Achieving affordable bandwidth still remains a major concern for Africa. A workshop in Senegal – organised by the Open Society Institute of West Africa (OSIWA) – stressed the key role various sectors need to play to change the abysmal situation in a continent fighting tough challenges both at home and internationally.
The Senegal workshop called access to telecommunication services such as voice, data and the internet "a basic human right".
It demanded multi-stakeholder partnerships to identify local needs and local applications; set up local, national and regional internet exchange points (IXPs); and develop human capacity and local content; encourage local e-mail and web-hosting.
[One issue coming up frequently was that of SAT-3. SAT-3/WASC or Southern Africa/West Africa Submarine Cable is a submarine communications cable linking Portugal and Spain to South Africa, with connections to several West African countries along the route. Since it was unveiled earlier this decade, it has been seen as offering much significance for Africa, and promising a faster, more efficient trading channel between the continent and international markets.
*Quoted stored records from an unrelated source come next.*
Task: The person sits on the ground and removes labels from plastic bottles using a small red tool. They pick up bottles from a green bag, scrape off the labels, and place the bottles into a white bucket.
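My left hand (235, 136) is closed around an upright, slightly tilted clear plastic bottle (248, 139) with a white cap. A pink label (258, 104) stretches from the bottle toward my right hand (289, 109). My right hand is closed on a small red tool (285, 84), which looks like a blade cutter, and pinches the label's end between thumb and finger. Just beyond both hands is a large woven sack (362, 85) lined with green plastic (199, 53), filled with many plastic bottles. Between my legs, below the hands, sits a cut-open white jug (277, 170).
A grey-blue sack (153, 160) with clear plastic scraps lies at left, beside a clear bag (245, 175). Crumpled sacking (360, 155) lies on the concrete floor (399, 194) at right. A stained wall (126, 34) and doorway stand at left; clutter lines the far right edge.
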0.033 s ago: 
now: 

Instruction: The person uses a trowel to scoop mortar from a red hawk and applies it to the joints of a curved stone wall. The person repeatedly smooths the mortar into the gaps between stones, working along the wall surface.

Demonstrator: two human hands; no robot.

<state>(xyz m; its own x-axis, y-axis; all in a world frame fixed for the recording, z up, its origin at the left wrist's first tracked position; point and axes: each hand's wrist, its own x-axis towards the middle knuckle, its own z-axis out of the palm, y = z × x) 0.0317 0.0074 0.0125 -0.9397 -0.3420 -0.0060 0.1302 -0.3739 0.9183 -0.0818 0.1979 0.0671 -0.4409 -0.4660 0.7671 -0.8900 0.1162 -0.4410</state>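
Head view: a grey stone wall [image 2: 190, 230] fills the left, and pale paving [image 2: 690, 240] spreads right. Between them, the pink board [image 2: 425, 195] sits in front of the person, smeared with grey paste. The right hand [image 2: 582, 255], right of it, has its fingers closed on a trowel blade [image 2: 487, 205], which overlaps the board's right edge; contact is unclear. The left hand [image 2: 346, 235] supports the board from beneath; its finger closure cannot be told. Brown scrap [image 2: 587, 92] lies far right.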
It came about due to the participation of 36 nations, and has a majority of its landings in African states.]
Voices coming out of Senegal also stressed the importance of empowering rural communities with access to ICTs and via universal service and incentives to the private sector; the need to develop the capacity of the media and journalists to report on ICT; rationalising the provision of bandwidth in public interest; enabling land-locked countries to be able to connect to the planned major cyberlink to Africa (SAT-3); and to harmonise different West and Central Africa projects like Infinity Fibre, Intellicon Fibre, WAFS and Intelkom.
This meet laid out specific tasks before governments (like recognising Universal Access, declaring telecom a public utility, to offer a level playing-field for operators, etc).
Below is part of the statement text emerging from the workshop:
We call upon governments to:
* Recognise Universal Access and to monitor this rigorously.
* Declare telecommunications to be a public utility like water, electricity and roads (contradiction with liberalisation).
* Establish independent national regulators and to empower the national regulators where they exist.
* Take responsibility to place ALL operators on the same competing level.
* Address the impact of national monopoly access to SAT-3 with the stakeholders involved.
* Ensure national internal fibre cables are laid from the coast to the north to enhance SAT-3 utilisation.
* We call upon governments to plan for the ending of the SAT3 agreement in April 2007.
We call upon national telecommunications regulators/universal service to:
* Create licence and service obligations mandating all all operators to address i) access gaps and, ii) service gaps
* Practice transparency and accountability
We call upon civil society to:
* Conduct an identification/audit of civil society organisations in ICT.
* Engage in capacity building, development and education.
* Engage missionary corps that understand the complexities of ICT.
* Be involved in ICT processes from start to finish.
* Effectively communicate civil society positions.
* Diffuse information on comparative costs of access.
We call upon ISPs to:
* Pool resources and engage in collective bargaining so as to negotiate cheaper prices on SAT-3.
* Develop a basic strategy to create national IXPs, then regional IXPs, then a continental IXP.
* Physically link to a national IXP (a precondition for the emergence of regional or continental IXPs is that there is a physical link between them).